## Problem to solve
This exercise needs the listing below duplicated exactly.

## Input records

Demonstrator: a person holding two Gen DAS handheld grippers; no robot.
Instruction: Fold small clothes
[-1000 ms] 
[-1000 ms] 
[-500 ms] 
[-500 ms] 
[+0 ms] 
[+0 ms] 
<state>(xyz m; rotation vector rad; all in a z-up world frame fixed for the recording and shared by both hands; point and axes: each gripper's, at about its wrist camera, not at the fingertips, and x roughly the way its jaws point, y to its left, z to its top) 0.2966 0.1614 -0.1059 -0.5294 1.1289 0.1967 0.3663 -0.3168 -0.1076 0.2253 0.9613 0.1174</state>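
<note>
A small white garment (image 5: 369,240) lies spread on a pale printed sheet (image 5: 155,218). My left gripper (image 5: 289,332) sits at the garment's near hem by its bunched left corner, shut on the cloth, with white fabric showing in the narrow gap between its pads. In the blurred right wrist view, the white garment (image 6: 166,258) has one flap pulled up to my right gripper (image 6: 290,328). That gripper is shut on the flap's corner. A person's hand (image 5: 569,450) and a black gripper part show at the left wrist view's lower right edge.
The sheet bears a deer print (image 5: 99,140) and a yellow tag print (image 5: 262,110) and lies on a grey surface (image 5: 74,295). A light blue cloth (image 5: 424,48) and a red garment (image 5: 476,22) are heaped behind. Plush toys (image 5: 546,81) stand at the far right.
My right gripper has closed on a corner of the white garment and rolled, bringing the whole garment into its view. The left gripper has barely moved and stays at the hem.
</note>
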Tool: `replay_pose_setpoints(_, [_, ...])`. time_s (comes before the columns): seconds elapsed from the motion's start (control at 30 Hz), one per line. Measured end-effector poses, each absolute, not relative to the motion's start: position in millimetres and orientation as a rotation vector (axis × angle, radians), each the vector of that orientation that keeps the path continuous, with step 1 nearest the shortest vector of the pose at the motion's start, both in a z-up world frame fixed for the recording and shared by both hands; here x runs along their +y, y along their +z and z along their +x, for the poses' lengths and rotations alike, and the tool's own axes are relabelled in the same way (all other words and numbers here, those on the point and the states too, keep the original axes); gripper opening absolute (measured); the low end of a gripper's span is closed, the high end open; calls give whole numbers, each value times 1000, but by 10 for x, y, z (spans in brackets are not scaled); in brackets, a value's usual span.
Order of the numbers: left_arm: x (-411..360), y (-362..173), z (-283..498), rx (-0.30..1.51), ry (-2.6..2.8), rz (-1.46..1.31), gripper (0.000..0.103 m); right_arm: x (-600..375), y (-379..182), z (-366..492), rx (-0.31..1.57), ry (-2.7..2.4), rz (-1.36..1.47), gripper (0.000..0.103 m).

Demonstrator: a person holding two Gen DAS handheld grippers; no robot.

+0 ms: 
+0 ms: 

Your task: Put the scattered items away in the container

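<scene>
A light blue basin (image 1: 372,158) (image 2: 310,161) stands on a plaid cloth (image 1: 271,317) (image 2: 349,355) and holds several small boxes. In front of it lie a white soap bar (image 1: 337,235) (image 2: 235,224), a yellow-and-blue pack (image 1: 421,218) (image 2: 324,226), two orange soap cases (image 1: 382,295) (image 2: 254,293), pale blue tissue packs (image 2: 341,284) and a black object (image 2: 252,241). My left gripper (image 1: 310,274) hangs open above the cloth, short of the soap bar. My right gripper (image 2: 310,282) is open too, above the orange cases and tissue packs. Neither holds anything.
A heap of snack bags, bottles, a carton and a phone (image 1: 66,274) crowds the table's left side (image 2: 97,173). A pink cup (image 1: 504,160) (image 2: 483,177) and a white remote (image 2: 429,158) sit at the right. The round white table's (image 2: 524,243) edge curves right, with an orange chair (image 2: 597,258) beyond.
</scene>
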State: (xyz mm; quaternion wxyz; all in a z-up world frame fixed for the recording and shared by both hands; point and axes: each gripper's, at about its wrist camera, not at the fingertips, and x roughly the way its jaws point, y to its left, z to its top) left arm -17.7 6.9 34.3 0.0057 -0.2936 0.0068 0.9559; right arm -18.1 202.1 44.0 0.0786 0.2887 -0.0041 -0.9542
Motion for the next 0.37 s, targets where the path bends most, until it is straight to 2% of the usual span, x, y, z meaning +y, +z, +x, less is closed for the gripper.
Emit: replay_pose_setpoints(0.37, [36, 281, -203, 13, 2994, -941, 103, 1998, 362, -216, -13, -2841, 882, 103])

## Problem solution
Demonstrator: a person holding two Gen DAS handheld grippers; no robot.
Instruction: Fold small clothes
[-1000 ms] 
[-1000 ms] 
[-500 ms] 
[-500 ms] 
[+0 ms] 
[+0 ms] 
<state>(xyz m; rotation vector rad; all in a z-up world frame fixed for the recording and shared by both hands; point and axes: each gripper's, at about its wrist camera, not at the fingertips, and x roughly the way its jaws point, y to its left, z to its top) 0.2966 0.1614 -0.1059 -0.5294 1.1289 0.1967 0.3663 -0.3168 -0.1076 0.2253 0.9613 0.1174</state>
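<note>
A small white garment (image 5: 369,240) lies spread on a pale printed sheet (image 5: 155,218). My left gripper (image 5: 289,332) sits at the garment's near hem by its bunched left corner, shut on the cloth, with white fabric showing in the narrow gap between its pads. In the blurred right wrist view, the white garment (image 6: 166,258) has one flap pulled up to my right gripper (image 6: 290,328). That gripper is shut on the flap's corner. A person's hand (image 5: 569,450) and a black gripper part show at the left wrist view's lower right edge.
The sheet bears a deer print (image 5: 99,140) and a yellow tag print (image 5: 262,110) and lies on a grey surface (image 5: 74,295). A light blue cloth (image 5: 424,48) and a red garment (image 5: 476,22) are heaped behind. Plush toys (image 5: 546,81) stand at the far right.
My right gripper has closed on a corner of the white garment and rolled, bringing the whole garment into its view. The left gripper has barely moved and stays at the hem.
</note>
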Tool: `replay_pose_setpoints(_, [_, ...])`. time_s (comes before the columns): seconds elapsed from the motion's start (control at 30 Hz), one per line. Measured end-effector poses, each absolute, not relative to the motion's start: position in millimetres and orientation as a rotation vector (axis × angle, radians), each the vector of that orientation that keeps the path continuous, with step 1 nearest the shortest vector of the pose at the motion's start, both in a z-up world frame fixed for the recording and shared by both hands; here x runs along their +y, y along their +z and z along their +x, for the poses' lengths and rotations alike, and the tool's own axes are relabelled in the same way (all other words and numbers here, those on the point and the states too, keep the original axes); gripper opening absolute (measured); the low end of a gripper's span is closed, the high end open; calls give whole numbers, each value times 1000, but by 10 for x, y, z (spans in brackets are not scaled); in brackets, a value's usual span.
Order of the numbers: left_arm: x (-411..360), y (-362..173), z (-283..498), rx (-0.30..1.51), ry (-2.6..2.8), rz (-1.46..1.31), gripper (0.000..0.103 m); right_arm: x (-600..375), y (-379..182), z (-366..492), rx (-0.31..1.57), ry (-2.7..2.4), rz (-1.36..1.47), gripper (0.000..0.103 m).

Demonstrator: a person holding two Gen DAS handheld grippers; no robot.

+0 ms: 
+0 ms: 

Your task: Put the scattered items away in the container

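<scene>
A light blue basin (image 1: 372,158) (image 2: 310,161) stands on a plaid cloth (image 1: 271,317) (image 2: 349,355) and holds several small boxes. In front of it lie a white soap bar (image 1: 337,235) (image 2: 235,224), a yellow-and-blue pack (image 1: 421,218) (image 2: 324,226), two orange soap cases (image 1: 382,295) (image 2: 254,293), pale blue tissue packs (image 2: 341,284) and a black object (image 2: 252,241). My left gripper (image 1: 310,274) hangs open above the cloth, short of the soap bar. My right gripper (image 2: 310,282) is open too, above the orange cases and tissue packs. Neither holds anything.
A heap of snack bags, bottles, a carton and a phone (image 1: 66,274) crowds the table's left side (image 2: 97,173). A pink cup (image 1: 504,160) (image 2: 483,177) and a white remote (image 2: 429,158) sit at the right. The round white table's (image 2: 524,243) edge curves right, with an orange chair (image 2: 597,258) beyond.
</scene>
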State: (xyz mm; quaternion wxyz; all in a z-up world frame fixed for the recording and shared by both hands; point and axes: each gripper's, at about its wrist camera, not at the fingertips, and x roughly the way its jaws point, y to its left, z to its top) left arm -17.7 6.9 34.3 0.0057 -0.2936 0.0068 0.9559; right arm -18.1 202.1 44.0 0.0786 0.2887 -0.0041 -0.9542
Motion for the next 0.37 s, targets where the path bends most, until it is straight to 2% of the usual span, x, y, z meaning +y, +z, +x, less is closed for the gripper.
Emit: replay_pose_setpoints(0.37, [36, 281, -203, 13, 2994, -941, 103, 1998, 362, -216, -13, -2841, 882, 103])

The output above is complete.